第九話『最後の日』
本日二話目の投稿です!
「ただいま帰りました~。」
「おかえり。」
烈焔寮に帰宅すると、入り口で華原が待っていて、挨拶を返してくれた。
「その手の荷物は?」
「あぁ、ちょっと買い物をしてきたんです。皆さんは?」
「みんな今日はもう戻ってきてるよ。君がここを去る前の最後の夜だからね、食堂でいろいろ準備してくれている。」
「そうだったんですか?!」
黒羽は知らなかったが、黒羽が紅色隊にスカウトをされたとき、華原はその話を烈焔寮のみんなにしていた。彼女が紅色隊に入隊することを勧めたいと思っていることも。その時から、いろいろと準備していたのだ。
「荷物を置いて食堂に行こう。みんな待ってる。」
「はい。」
黒羽はプレゼントといつもの巾着以外をすべて部屋においてから食堂に向かった。
食堂に入ると、パンパンパン!!とクラッカーが鳴る。
「白翔(シロちゃん、白翔くん)、紅色隊入団おめでとう!」
「みなさん…」
黒羽は全く予想もしていなかった迎えに困惑していた。
「実は僕たち、白翔くんにプレゼントを買ってあるんだ。」
「おうよ!かわいいかわいい弟子が独り立ちするったんだから祝わねぇとな!」
司漣と軍嶺の言葉にほかの面々がうなづいている。
「ではまずは私からね。私からは君にこの本を渡しておくわ。私が知っている中で、全能印について最も詳しく書かれている物よ。何かわからないことがあればその四を頼りなさい。」
「次は私から!私は…これ!瞬発力を上げる効果が付与された指輪!早く動けるとそれだけ得だからね!」
「俺からはこのスカーフをやろう。昔俺が使っていたものだ。すごく大事なものだから、俺だと思って持っていけ。」
「次は俺だ!俺からはこのナイフ!お前身を守れる武器を一個も持ってねぇからな!護身用に一つ持っているといい。」
「僕からはハンカチを。君の戦い方は何かと汚れることが多そうだからね。大きくないから肌身離さず持ち歩きなさい。」
怒涛の勢いでプレゼントが渡されていく。そして、最後は…
「これは私から、チェーンカフスだ。耳につけて二回触ると、自分の衡力値が即座に確認できる優れものだ。どうしても衡力をかなり使わなければならないときはそれを使って逐一確認しなさい。」
黒羽は彼らの温かい言葉とプレゼントに思わず泣いてしまった。ここで授業をしてきた時間は、人選の中で見ればそんなに長くはない。それでも、確実に黒羽の人生を大きく変えることとなった、とても大きな時間だ。

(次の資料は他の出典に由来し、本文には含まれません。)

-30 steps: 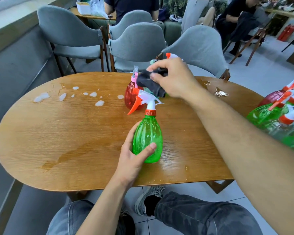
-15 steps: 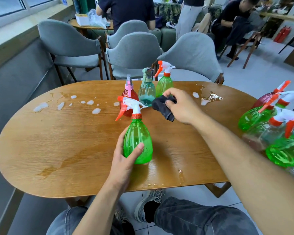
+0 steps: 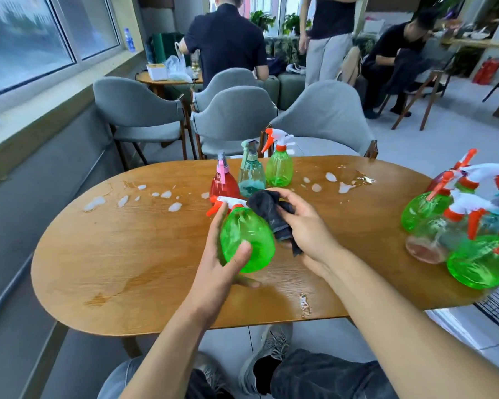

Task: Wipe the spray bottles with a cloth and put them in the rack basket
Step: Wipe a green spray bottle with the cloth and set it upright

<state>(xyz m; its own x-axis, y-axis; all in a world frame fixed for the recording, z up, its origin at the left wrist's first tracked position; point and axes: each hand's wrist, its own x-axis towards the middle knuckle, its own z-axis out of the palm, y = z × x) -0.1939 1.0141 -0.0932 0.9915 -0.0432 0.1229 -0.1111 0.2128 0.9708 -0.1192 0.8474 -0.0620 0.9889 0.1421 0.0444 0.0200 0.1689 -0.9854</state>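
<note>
The left hand [image 3: 222, 263] has tipped the green spray bottle [image 3: 247, 240] up off the worktop [image 3: 127, 254], fingers wrapped round it; the right hand [image 3: 306, 226], clutching the dark cloth [image 3: 268, 211], now presses it against the bottle, so wiping begins.

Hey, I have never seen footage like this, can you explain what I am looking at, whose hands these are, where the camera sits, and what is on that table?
No machine here: a person wears a camera on the head, so this single view looks down at their own two hands. The left hand grips a green spray bottle, tipped over above the wooden table. The right hand holds a dark cloth against it, to wipe it. Farther back stand a red bottle, a teal bottle and another green bottle, with puddles of liquid around them. At the right edge more bottles are piled, seemingly in a wire basket. Other people sit behind.
</note>
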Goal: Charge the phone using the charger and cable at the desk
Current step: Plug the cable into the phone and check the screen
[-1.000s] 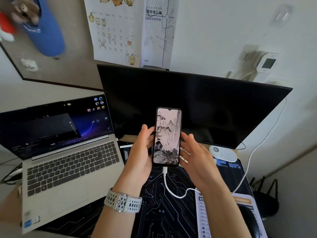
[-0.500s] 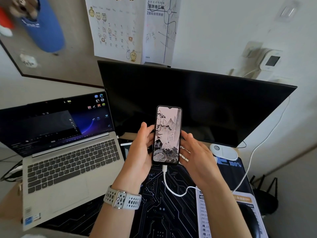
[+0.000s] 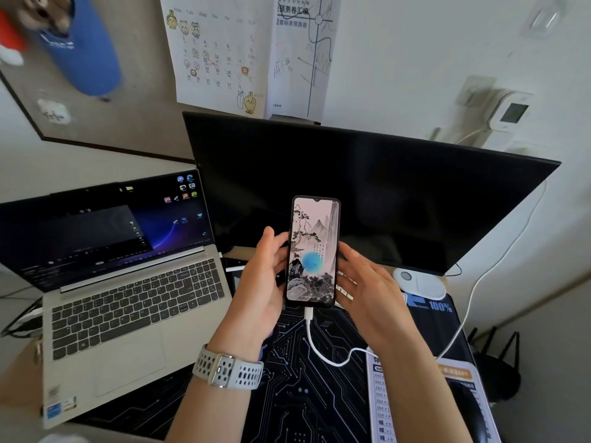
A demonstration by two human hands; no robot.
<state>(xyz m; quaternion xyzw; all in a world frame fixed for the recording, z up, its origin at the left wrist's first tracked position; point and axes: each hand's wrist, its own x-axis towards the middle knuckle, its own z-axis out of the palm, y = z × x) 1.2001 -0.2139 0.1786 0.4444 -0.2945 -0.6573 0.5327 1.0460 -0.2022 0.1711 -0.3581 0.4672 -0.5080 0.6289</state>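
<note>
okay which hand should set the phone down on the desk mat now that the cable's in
Left, probably. The left hand grips the phone along its edge, while the right hand is open beside it.

Single view, head-worn wide-angle camera. It looked forward and steeply down from above the table (image 3: 19, 372), close over the two forearms rising from the lower edge. The lit black-framed smartphone (image 3: 312, 251) sat near frame centre, before a wide black monitor (image 3: 367, 193). An open silver laptop (image 3: 128, 298) filled the left; the white wall bowed at the edges. No second view shared the scene.
</note>
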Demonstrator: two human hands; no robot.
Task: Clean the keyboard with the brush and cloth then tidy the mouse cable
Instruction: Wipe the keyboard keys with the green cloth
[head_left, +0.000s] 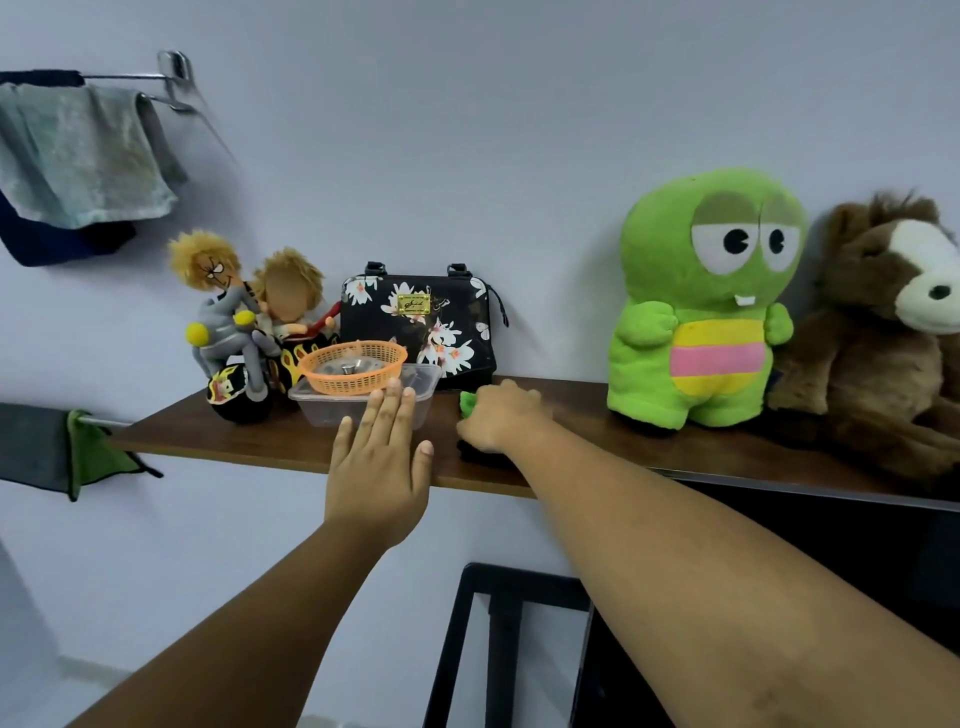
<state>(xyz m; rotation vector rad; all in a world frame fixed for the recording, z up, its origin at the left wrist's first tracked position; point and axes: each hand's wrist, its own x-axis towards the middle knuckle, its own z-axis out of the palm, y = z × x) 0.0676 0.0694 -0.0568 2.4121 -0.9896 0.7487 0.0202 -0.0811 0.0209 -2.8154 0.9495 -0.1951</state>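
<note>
Forearms: both of our bare arms reach up from the bottom edge toward the shelf (260, 447), the right one crossing in front of a dark frame (498, 623) below.
Right hand: our right hand (501, 418) lies knuckles-up on the shelf, fingers curled down over a cloth; we read it as gripping the cloth, though the fingertips are hidden.
Cloth: the cloth (469, 404) is green and dark, bunched under our right hand on the wooden shelf, between the clear box and the green plush; only a green corner and a dark edge show.
Left hand: our left hand (379, 467) is flat and spread, fingers straight, holding nothing; its fingertips overlap the front of the clear box, and we cannot tell whether they touch it.
Clear box: a plastic box (332, 410) sits on the shelf, with an orange basket (353, 364) resting on top of it.
Bag: a black flowered bag (421, 322) stands against the wall behind the box.
Dolls: two yellow-haired dolls on a toy motorbike (239, 332) stand at the shelf's left end.
Plush toys: a green plush (701, 306) stands upright to the right of the cloth, with a brown plush (878, 332) just beside it.
Wall: a grey towel (78, 156) hangs on a rail at upper left, and a grey-and-green cloth (78, 452) hangs lower down at the left edge.
</note>
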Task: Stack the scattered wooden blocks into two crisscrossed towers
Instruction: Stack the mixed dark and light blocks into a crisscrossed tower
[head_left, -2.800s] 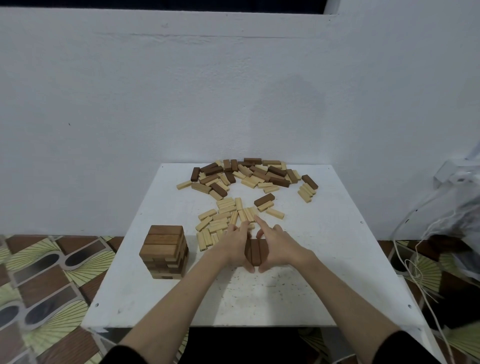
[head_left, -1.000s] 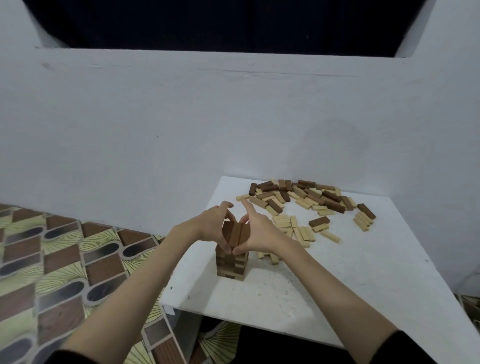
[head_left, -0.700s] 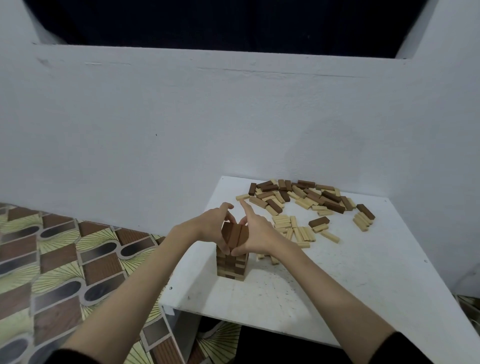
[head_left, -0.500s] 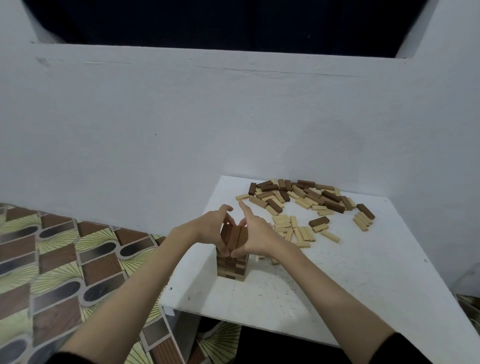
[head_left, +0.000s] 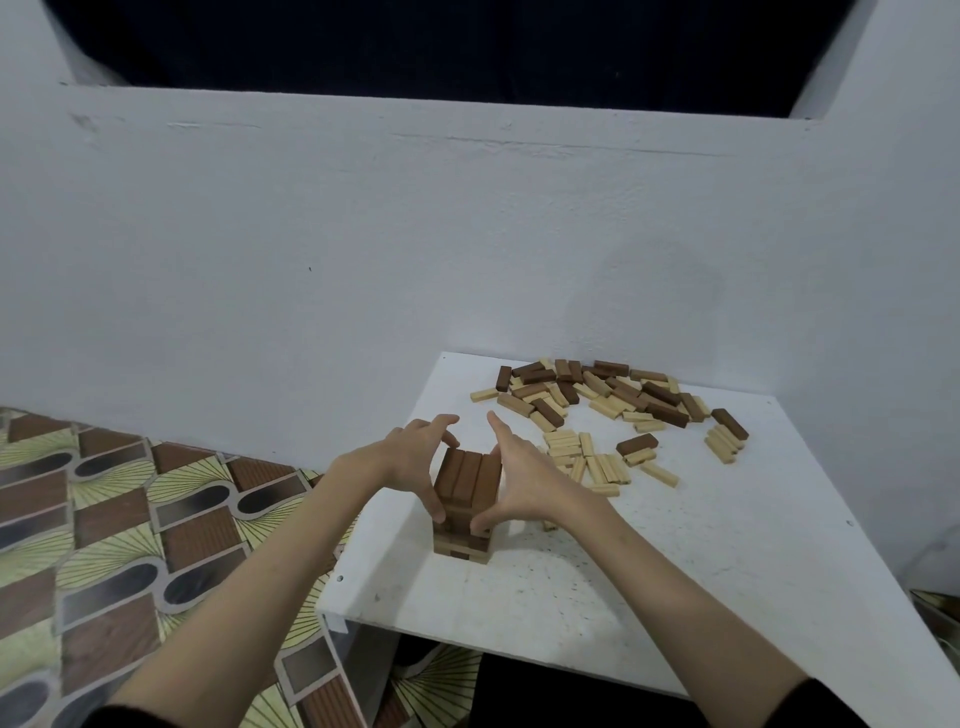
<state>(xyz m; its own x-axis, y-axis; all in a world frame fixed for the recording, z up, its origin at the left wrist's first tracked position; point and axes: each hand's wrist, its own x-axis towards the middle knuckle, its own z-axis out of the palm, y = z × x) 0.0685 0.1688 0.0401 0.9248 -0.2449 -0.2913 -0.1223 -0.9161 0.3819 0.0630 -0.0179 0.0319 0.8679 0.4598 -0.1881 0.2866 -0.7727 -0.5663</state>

「ありがとう…ございます…っ!すべて…大切に…使わせていただきますっ…!」
「じゃご飯にしよう!」
テーブルの上にはこれでもかというほどに豪華な料理が並んでいる。食べることが大好きな黒羽のために、みんなで丹精込めて作った料理だ。
久々に全員で食卓を囲んで料理を食べる。きっと今日のことは一生忘れないだろう、黒羽はそう思いながら味噌汁をすすった。